To say the switch has worked out well would be an understatement. “John Kingston is a top bloke and someone who I still speak to now. I’m not going to go over the past and what’s gone. I’m very much looking forward and excited about what may come.

“Paul has brought in a huge work ethic and demands it from us. He leads from the front in that respect with how hard he works, which is infectious. His energy and enthusiasm is also infectious which makes coming in every day so great. He also knows when to have fun at the right times.

England’s Mike Brown, Jack Nowell and Elliot Daly celebrate following their 2019 Guinness Six Nations victory over Ireland in Dublin (Photo by Dan Mullan/Getty Images)

“The thing I’ve really liked is how Paul just lets me be me, play the way which brings the best out of me and encourages me to be that. That is showing with how I’m playing.”

Now 33, Brown has packed a hell of a lot into a headline career that has had its share ups and downs. If he could write a letter to a 20-year-old version of himself starting out on the path that earned him 72 England caps, he’d keep the advice simple. “I’d say to him it’s incredibly tough so if you aren’t fully committed to it then don’t bother. Give everything you have and you’ll get the rewards. It’s worth it.”

Longevity has been the name of Brown’s game and his loyalty to Quins is rewriting history. He recently became their most capped player, surpassing Grahame Murray’s 46-year appearance record, when he played for the 308th time last month. He has also tied with Ugo Monye as the club’s record professional era try scorer, his February score against Bristol his 89th try so far.

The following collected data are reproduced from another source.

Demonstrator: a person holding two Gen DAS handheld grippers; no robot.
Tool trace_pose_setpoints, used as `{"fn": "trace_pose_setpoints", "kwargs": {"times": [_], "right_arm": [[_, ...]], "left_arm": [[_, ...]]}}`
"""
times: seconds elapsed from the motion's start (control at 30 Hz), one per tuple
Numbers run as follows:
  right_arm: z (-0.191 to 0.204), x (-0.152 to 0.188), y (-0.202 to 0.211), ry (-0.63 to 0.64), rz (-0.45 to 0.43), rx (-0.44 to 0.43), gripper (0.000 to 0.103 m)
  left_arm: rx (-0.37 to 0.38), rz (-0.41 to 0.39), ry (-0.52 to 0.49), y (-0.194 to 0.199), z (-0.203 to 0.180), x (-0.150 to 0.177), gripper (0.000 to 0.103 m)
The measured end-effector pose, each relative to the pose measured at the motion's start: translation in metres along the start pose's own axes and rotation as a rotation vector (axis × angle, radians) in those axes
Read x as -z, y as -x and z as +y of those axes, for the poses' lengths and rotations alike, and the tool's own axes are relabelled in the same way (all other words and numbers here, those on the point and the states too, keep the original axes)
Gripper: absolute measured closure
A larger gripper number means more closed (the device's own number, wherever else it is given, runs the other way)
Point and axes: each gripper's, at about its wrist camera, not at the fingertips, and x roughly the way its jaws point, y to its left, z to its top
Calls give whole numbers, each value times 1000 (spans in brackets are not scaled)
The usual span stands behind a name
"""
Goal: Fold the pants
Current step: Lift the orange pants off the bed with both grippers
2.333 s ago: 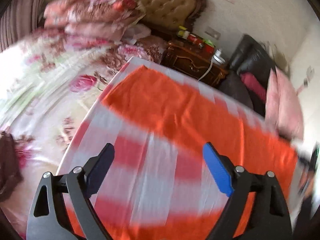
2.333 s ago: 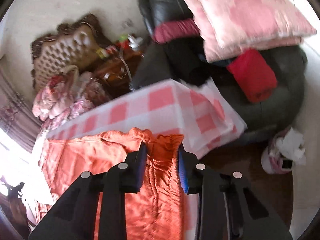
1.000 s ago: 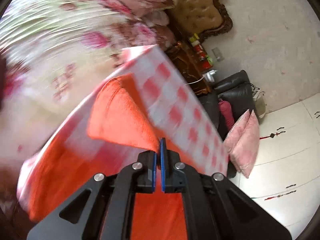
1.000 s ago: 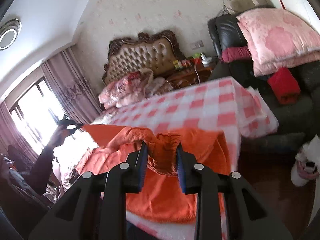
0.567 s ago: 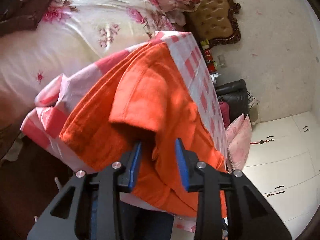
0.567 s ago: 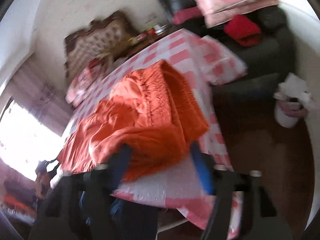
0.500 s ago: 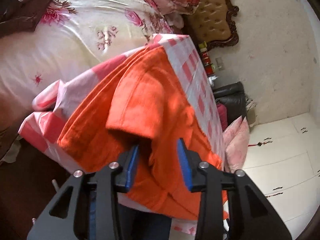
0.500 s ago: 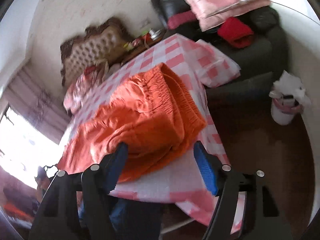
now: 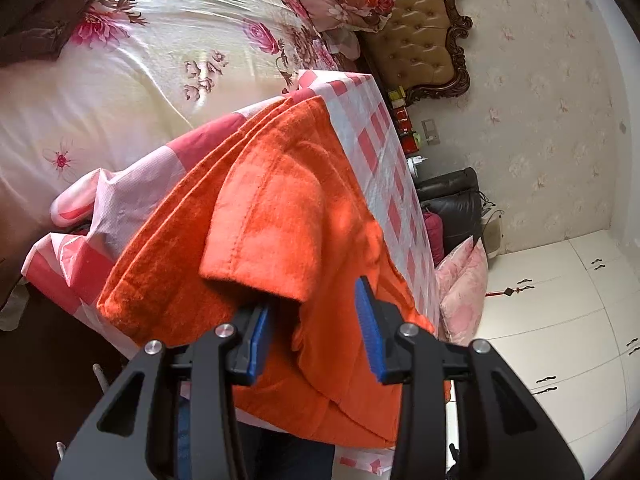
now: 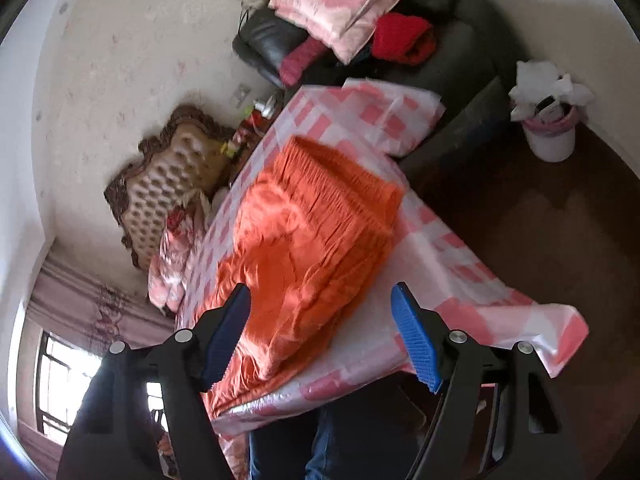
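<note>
— Pants (image 9: pixel 280 216), how many, and where?

— One orange pair, folded over on itself, lying on the checked tablecloth (image 9: pixel 384 152) along the table's near edge. Its long axis runs with that edge; in my right view the gathered waistband (image 10: pixel 340 176) points toward the table's far end by the black sofa (image 10: pixel 460 52). One table, one bed (image 9: pixel 120 60) beside it, one white bin (image 10: pixel 550 136) on the floor.

— And your two tools?

— My left gripper (image 9: pixel 312 332) sits tilted at the near edge, fingers parted around a hanging fold of cloth without pinching it. My right gripper (image 10: pixel 320 336) hangs above the near edge, looking down, fingers spread wide and holding nothing, apart from the fabric.
</note>
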Motion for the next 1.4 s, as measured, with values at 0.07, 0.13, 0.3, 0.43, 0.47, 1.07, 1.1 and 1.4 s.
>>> {"fn": "trace_pose_setpoints", "kwargs": {"times": [0.07, 0.13, 0.3, 0.43, 0.47, 1.07, 1.1, 1.4], "right_arm": [[6, -3, -14, 16, 12, 14, 32], [14, -9, -29, 37, 29, 61, 80], [61, -66, -49, 106, 56, 93, 91], [108, -131, -65, 130, 31, 47, 91], [118, -140, -59, 152, 0, 32, 91], [18, -50, -71, 220, 89, 248, 92], [23, -46, -72, 239, 80, 273, 92], [23, -31, -60, 305, 39, 355, 93]], "left_arm": [[-9, 6, -9, -1, -1, -2, 69], [-40, 22, -28, -6, -4, -6, 94], [-135, 56, -115, -9, -58, -42, 102], [-121, 38, -206, -6, -142, -92, 102], [-105, 19, -211, 2, -159, -100, 102], [-104, 97, -142, 26, 4, 4, 102], [-95, 100, -140, 26, 3, 1, 102], [-88, 83, -87, 34, 14, -4, 94]]}}
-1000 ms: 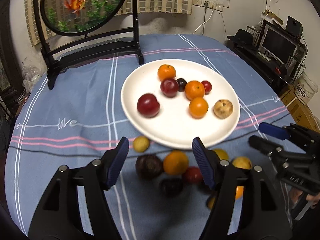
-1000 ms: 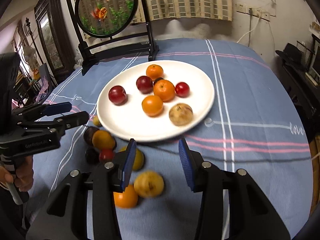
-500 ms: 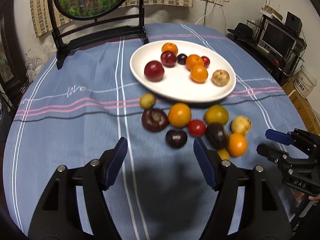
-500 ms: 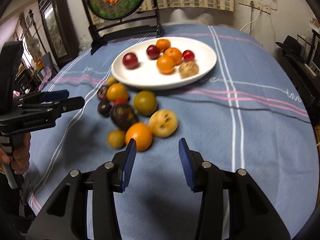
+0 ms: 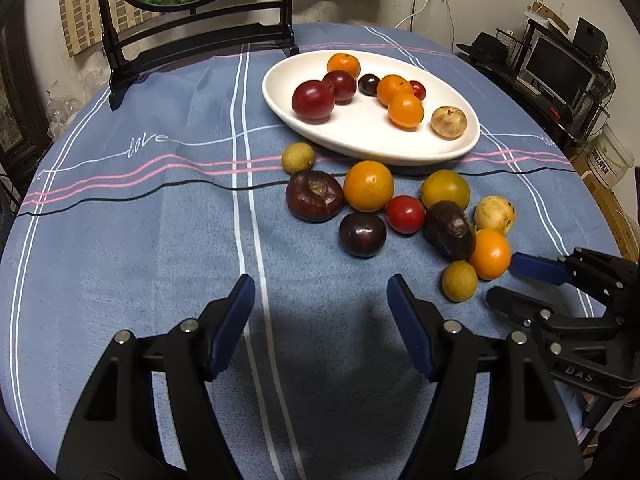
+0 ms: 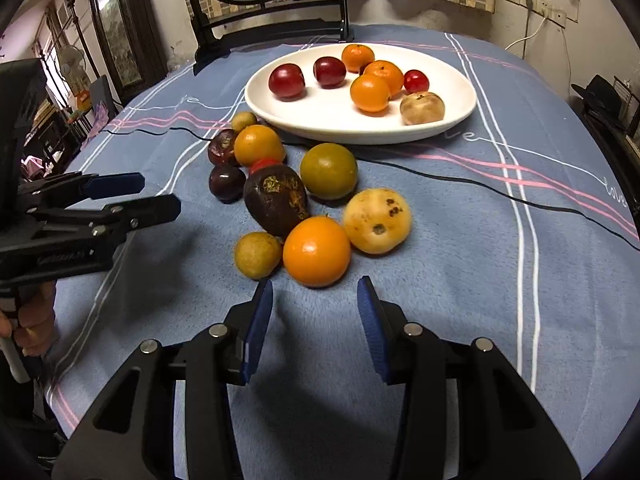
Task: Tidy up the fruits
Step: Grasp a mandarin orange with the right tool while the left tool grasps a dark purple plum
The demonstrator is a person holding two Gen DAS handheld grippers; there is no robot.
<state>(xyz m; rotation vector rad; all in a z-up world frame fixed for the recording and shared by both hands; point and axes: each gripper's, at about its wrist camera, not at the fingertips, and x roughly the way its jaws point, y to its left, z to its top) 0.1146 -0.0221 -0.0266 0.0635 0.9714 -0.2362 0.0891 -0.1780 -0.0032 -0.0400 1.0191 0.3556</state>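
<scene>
A white plate [image 5: 360, 142] [image 6: 332, 120] holds several fruits: red plums, oranges, a cherry tomato and a brown round fruit. In front of it a cluster of loose fruits lies on the blue cloth, among them an orange [image 6: 317, 251] [image 5: 490, 254], a dark passion fruit [image 6: 276, 200] [image 5: 449, 230], a yellow spotted fruit [image 6: 377, 221], a small longan [image 6: 257, 255] and a dark plum [image 5: 363, 235]. My left gripper [image 5: 320, 300] is open and empty, short of the plum. My right gripper [image 6: 315, 304] is open and empty, just short of the orange.
A black wooden stand [image 5: 192, 46] with a round painted screen stands at the table's far edge. The table edge falls away on the right, with a TV and shelving [image 5: 560, 68] beyond. A dark cabinet [image 6: 116, 48] stands at the left.
Both grippers have pulled back toward me from the plate, still open. The loose fruit cluster, before partly under the fingers, now lies in full view ahead of them.
</scene>
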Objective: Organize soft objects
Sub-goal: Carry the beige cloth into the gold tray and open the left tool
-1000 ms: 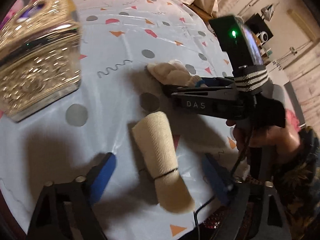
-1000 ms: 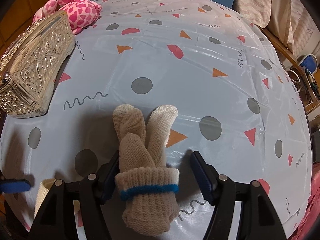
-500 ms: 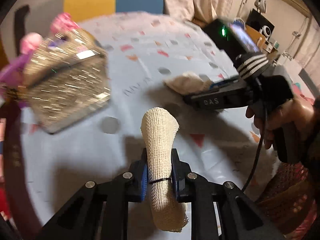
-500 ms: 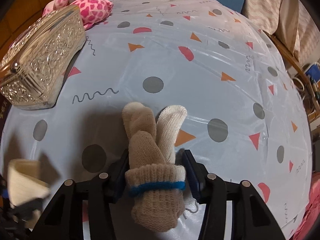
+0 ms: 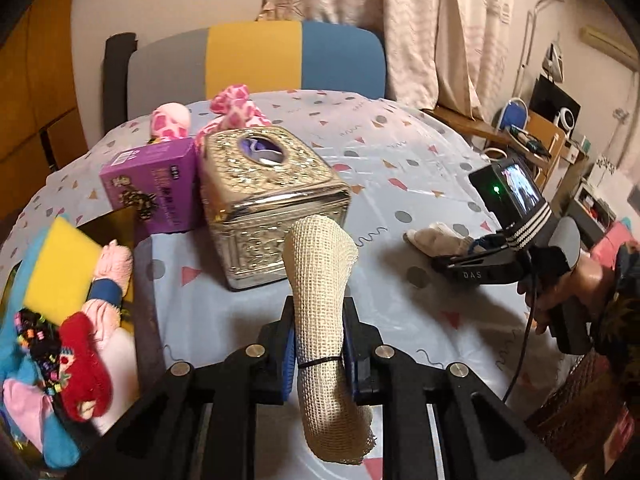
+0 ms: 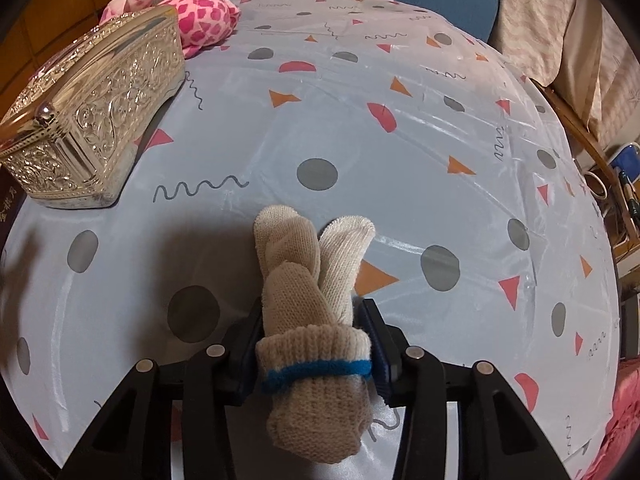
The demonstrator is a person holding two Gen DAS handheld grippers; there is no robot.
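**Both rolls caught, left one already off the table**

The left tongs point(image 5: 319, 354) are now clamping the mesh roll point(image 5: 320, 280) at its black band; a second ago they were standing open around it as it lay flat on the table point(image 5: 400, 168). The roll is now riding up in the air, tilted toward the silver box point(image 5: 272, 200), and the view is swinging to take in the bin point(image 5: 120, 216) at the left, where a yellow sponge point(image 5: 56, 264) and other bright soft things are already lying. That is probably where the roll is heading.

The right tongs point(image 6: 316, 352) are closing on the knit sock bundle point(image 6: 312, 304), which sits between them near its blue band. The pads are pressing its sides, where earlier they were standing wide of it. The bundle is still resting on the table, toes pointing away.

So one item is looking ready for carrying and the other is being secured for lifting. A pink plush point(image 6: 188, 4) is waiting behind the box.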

It won’t be until the boots are hung up that the significance of these individual achievements fully sets in, but Brown is pleased to have stuck by Quins. His 14-season attachment with the club is a rarity at a time where there is so much inter-club movement with players moving on from one contract to the next.

“Harlequins were the club which gave me the chance to be a professional player. It’s a great club to be part of with so much history. Being part of that and part of teams adding to the history is a big motivating factor,” he explained. 

“It’s also where I’ve been able to grow up with a number of players from a young age, the likes of Danny Care, Joe Marler, so that makes it special.

Mike Brown thanks the fans following Harlequins’ Gallagher Premiership win at Bath last weekend (Photo by Dan Mullan/Getty Images)

“Obviously I’m proud of these milestones but I will look at these things even more when I’ve finished my career. What’s more important to me is winning things with Harlequins and the last few years we’ve been nowhere near doing that, which I found incredibly frustrating.

“This season we have improved as a team and are now in knockout stages in Europe and currently third in the Premiership, so we’re on the right track. Hopefully we can keep getting better because I’m desperate, like everyone here is, to put this great club back where it belongs, competing for trophies.”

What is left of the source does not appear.